Task:
Print the listing again exactly, leaving nothing out.
Top of The data
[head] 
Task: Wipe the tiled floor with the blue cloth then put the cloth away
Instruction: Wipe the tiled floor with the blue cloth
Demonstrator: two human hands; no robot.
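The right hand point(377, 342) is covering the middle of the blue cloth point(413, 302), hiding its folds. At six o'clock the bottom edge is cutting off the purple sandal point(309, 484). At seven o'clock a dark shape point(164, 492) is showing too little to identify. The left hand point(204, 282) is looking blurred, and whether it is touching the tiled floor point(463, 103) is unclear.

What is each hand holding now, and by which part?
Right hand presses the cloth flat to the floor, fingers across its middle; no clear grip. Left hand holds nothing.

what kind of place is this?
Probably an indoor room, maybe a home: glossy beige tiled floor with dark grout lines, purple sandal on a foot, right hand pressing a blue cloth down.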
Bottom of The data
Answer for this exercise:
[head] 
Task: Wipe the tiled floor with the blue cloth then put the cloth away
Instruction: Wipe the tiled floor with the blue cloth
Demonstrator: two human hands; no robot.
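The right hand point(377, 342) is covering the middle of the blue cloth point(413, 302), hiding its folds. At six o'clock the bottom edge is cutting off the purple sandal point(309, 484). At seven o'clock a dark shape point(164, 492) is showing too little to identify. The left hand point(204, 282) is looking blurred, and whether it is touching the tiled floor point(463, 103) is unclear.

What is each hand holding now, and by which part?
Right hand presses the cloth flat to the floor, fingers across its middle; no clear grip. Left hand holds nothing.

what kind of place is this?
Probably an indoor room, maybe a home: glossy beige tiled floor with dark grout lines, purple sandal on a foot, right hand pressing a blue cloth down.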

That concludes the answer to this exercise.